* Goal of the exercise:
Give the listing again exactly, skipping any pictures it holds.

* Data provided:
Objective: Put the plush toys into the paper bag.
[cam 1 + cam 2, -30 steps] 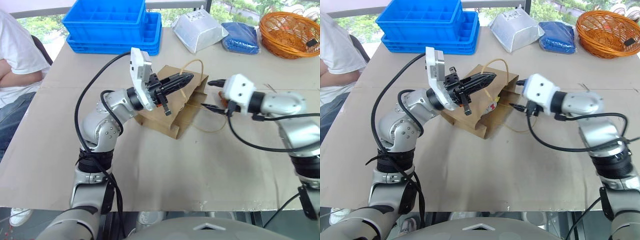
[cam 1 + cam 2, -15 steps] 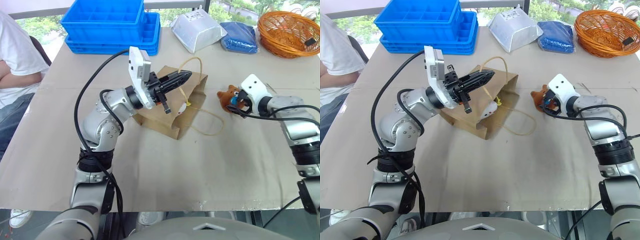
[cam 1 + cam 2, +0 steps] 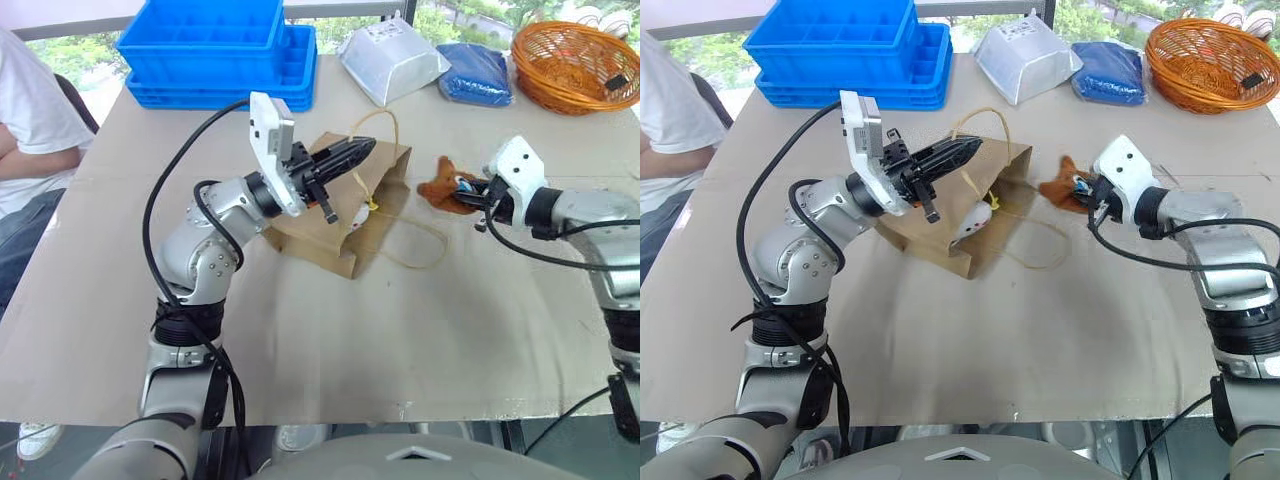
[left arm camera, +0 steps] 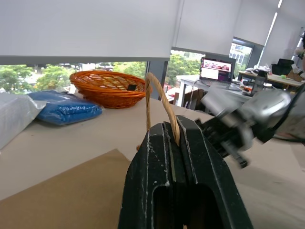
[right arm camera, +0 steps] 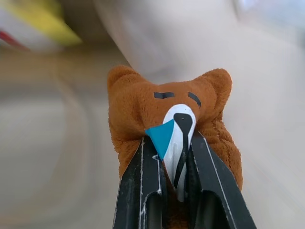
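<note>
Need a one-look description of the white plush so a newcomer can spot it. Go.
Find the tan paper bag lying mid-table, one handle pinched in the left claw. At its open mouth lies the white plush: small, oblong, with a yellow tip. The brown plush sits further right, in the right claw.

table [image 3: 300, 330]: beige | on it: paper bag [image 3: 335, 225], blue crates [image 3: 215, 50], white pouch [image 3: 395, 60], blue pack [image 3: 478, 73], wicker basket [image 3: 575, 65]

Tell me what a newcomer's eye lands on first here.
Mid-table, the left end effector is shut on a loop handle of the tan paper bag, with a white plush toy at the bag's mouth. To the right, the right end effector is shut on the brown plush animal face.
</note>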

* Solution for this exercise:
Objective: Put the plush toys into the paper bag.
[cam 1 + cam 2, -30 steps] 
[cam 1 + cam 2, -15 steps] 
[cam 1 + cam 2, +0 steps] 
[left arm camera, +0 steps] 
[right arm camera, +0 steps] 
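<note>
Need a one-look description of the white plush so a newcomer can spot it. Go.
Find the tan paper bag lying mid-table, one handle pinched in the left claw. At its open mouth lies the white plush: small, oblong, with a yellow tip. The brown plush sits further right, in the right claw.

table [image 3: 300, 330]: beige | on it: paper bag [image 3: 335, 225], blue crates [image 3: 215, 50], white pouch [image 3: 395, 60], blue pack [image 3: 478, 73], wicker basket [image 3: 575, 65]

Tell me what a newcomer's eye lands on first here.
Mid-table, the left end effector is shut on a loop handle of the tan paper bag, with a white plush toy at the bag's mouth. To the right, the right end effector is shut on the brown plush animal face.
</note>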

The requested output has been fully supplied.